The player was selected early in the first round of this year's draft, but like with all his assessments, Blessing stands by his evaluation.
Listening to Blessing describe a baseball prospect will give you an idea of the minutiae involved in appraising baseball talent. How comfortable does a catcher look in his crouch? How smooth is a pitcher’s delivery through all the different points from his elbow to his hips? Does the player show signs of being coachable if he were placed in the right environment? How easily does a batter make contact, even if he isn’t getting hits?
Most of the games Blessing attends are in Rome and Chattanooga, and through his connections in the scouting world he’s developed an understanding of the culture of each organization in baseball. Baseball clubs are like any business, each with their own processes and procedures. Some clubs, like the Houston Astros, employ very few scouts, while others may employ dozens. Blessing also said some are better at developing talent than others.
“With the Atlanta Braves, I love how they work,” Blessing said. “The Atlanta Braves are very good at two things.

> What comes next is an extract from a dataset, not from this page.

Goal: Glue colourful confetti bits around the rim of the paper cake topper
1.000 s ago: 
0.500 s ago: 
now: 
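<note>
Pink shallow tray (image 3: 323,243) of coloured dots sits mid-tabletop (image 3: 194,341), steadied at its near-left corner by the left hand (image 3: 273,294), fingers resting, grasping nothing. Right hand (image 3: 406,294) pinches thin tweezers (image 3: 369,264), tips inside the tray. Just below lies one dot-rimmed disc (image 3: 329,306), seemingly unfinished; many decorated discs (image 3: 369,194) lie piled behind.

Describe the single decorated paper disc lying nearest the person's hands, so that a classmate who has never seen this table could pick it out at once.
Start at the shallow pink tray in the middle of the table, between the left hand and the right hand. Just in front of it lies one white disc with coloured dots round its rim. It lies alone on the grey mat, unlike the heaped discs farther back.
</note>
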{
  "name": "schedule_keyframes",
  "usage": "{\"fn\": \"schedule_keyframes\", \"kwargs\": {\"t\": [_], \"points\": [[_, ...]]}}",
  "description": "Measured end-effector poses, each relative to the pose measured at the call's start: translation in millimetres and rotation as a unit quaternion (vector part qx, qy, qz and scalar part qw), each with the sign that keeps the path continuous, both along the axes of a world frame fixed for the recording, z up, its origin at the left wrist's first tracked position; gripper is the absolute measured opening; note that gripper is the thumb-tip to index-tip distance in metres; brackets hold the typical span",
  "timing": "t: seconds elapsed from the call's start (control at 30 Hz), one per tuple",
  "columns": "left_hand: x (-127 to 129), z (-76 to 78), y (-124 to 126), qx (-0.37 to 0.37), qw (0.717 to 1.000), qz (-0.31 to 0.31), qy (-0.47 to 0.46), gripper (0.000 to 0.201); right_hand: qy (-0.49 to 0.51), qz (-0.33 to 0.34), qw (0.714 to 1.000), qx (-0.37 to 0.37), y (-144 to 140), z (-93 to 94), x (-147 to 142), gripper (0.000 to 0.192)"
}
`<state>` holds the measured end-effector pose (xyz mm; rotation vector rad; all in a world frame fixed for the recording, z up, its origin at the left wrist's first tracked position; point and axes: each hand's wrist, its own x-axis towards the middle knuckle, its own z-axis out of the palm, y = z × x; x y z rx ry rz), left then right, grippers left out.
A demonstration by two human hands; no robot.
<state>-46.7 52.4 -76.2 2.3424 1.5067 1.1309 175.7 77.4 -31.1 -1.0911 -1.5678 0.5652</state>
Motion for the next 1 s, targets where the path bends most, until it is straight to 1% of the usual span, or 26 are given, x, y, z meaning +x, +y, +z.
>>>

They’re very good at scouting players to the strengths of their player development team. And number two, their player development team is fantastic about getting through to kids about making adjustments.
“Austin Riley has made several adjustments. With (starting pitcher) Mike Soroka, they moved his arm slot down just a little bit and all of a sudden he could throw that slider. They totally reworked (relief pitcher) Touki (Toussaint).”
Blessing said there’s a difference between drafting a talented player and drafting a player you know you can develop. For example, Blessing doesn't believe the Cincinnati Reds have a strong track record of developing starting pitchers. On the other hand, some organizations are much stronger at developing players.
“The Braves, the (Tampa Bay) Devil Rays, the organization I’m with right now (Indians), they identify their players very well,” Blessing said. “Some organizations don’t do that. They’ll draft a toolsy player, but do they have a history of developing players at that position?"
Blessing evaluated players for the Arizona Diamondbacks before becoming an associate scout with the Indians. The Indians assign a list of players to Blessing to evaluate throughout a season, and on his list are high school, college and minor league prospects in and around north Georgia and the southeast. If there has been an elite baseball prospect in this area over the past decade, Blessing has seem him play.
It seems fitting that Blessing is tasked to identify value at both his day job and with his hobby-turned-side job. Being able to turn a hobby into a job is an opportunity he said he never takes for granted.
“There’s so much beauty in baseball, there’s just so much going on,” Blessing said. “I get to do this part-time job and say I assist the Cleveland Indians, and hey maybe I find a player who they didn’t have already. To have that opportunity is pretty cool.
“I think a lot of people give up on their dreams to easily. The thing is, life can beat you down, but you can always find your joy. My joy is I get paid to write about baseball. I did this for free for years. It was a hobby and now its a business and I still get the same joy out of it.”